──────── Recorded data ────────
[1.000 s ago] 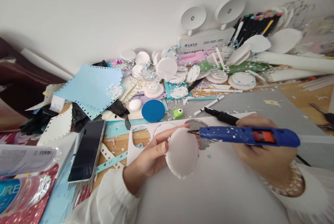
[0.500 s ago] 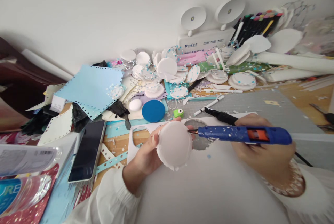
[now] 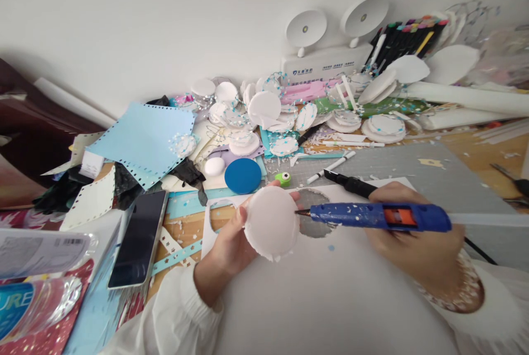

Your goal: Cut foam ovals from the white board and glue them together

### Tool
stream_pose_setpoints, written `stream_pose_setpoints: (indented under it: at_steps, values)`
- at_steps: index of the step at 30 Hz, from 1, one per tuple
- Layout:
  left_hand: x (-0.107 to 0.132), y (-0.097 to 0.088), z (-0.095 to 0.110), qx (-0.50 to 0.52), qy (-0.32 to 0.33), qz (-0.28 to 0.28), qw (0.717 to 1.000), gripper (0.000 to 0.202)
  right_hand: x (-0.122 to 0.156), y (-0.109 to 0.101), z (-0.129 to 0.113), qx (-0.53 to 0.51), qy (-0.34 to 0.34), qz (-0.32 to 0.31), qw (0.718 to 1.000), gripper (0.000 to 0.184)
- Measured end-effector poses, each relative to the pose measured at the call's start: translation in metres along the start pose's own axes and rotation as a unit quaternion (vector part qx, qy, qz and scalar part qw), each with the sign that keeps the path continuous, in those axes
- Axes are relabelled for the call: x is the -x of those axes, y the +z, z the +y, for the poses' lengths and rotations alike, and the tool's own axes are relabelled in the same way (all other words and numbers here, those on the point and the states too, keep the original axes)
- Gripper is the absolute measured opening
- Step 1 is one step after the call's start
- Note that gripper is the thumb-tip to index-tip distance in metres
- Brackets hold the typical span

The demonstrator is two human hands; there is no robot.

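Currently at the rim: the pointed tip of the blue glue tool (image 3: 351,215) meets, or very nearly meets, the right edge of the white disc (image 3: 271,222); from where I stand I can't tell contact from a thin gap. I'd judge the step in hand to be work along that edge.
Next touch: it seems to call for a steady disc and a light, level tip, perhaps with the disc turned bit by bit.
Disc's place: just below the middle of the frame, held up over the white sheet (image 3: 330,300).
Disc's looks: round, pale and plain across its face, but ragged round the rim, with small crumbs hanging at the bottom.
Left hand (image 3: 231,245): centre left, pinching the disc, thumb at its left edge and fingers behind.
Right hand (image 3: 417,250): right of the frame, curled round the glue tool, the exact grip partly hidden.
Black handle (image 3: 349,183): juts out past the right hand; held or merely lying there, I can't tell.
Behind the disc: a blue round piece (image 3: 242,176) and a green punch (image 3: 282,179), near the frame's middle.
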State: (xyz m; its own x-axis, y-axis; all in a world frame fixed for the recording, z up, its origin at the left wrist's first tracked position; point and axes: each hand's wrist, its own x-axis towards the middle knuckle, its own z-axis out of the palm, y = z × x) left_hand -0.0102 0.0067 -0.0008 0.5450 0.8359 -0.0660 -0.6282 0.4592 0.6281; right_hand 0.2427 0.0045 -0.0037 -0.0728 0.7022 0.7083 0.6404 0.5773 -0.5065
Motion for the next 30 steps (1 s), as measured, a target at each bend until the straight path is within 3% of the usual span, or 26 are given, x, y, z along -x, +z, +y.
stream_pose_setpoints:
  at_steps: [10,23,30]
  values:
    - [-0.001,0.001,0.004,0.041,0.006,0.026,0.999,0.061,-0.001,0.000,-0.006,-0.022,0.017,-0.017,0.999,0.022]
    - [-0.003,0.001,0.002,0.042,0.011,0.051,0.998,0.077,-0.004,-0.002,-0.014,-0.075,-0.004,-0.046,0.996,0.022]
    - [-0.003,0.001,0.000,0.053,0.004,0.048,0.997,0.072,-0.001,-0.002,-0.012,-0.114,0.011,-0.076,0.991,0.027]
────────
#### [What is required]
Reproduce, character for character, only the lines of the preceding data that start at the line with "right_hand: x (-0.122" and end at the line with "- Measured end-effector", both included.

#### [Task answer]
  right_hand: x (-0.122 to 0.156), y (-0.109 to 0.101), z (-0.129 to 0.113), qx (-0.53 to 0.51), qy (-0.34 to 0.34), qz (-0.32 to 0.31), qw (0.718 to 1.000), gripper (0.000 to 0.184)
- Measured end-effector poses, each relative to the pose measured at the call's start: translation in metres along the start pose's own axes and rotation as a unit quaternion (vector part qx, qy, qz and scalar part qw), each with the sign that keeps the path continuous, in those axes

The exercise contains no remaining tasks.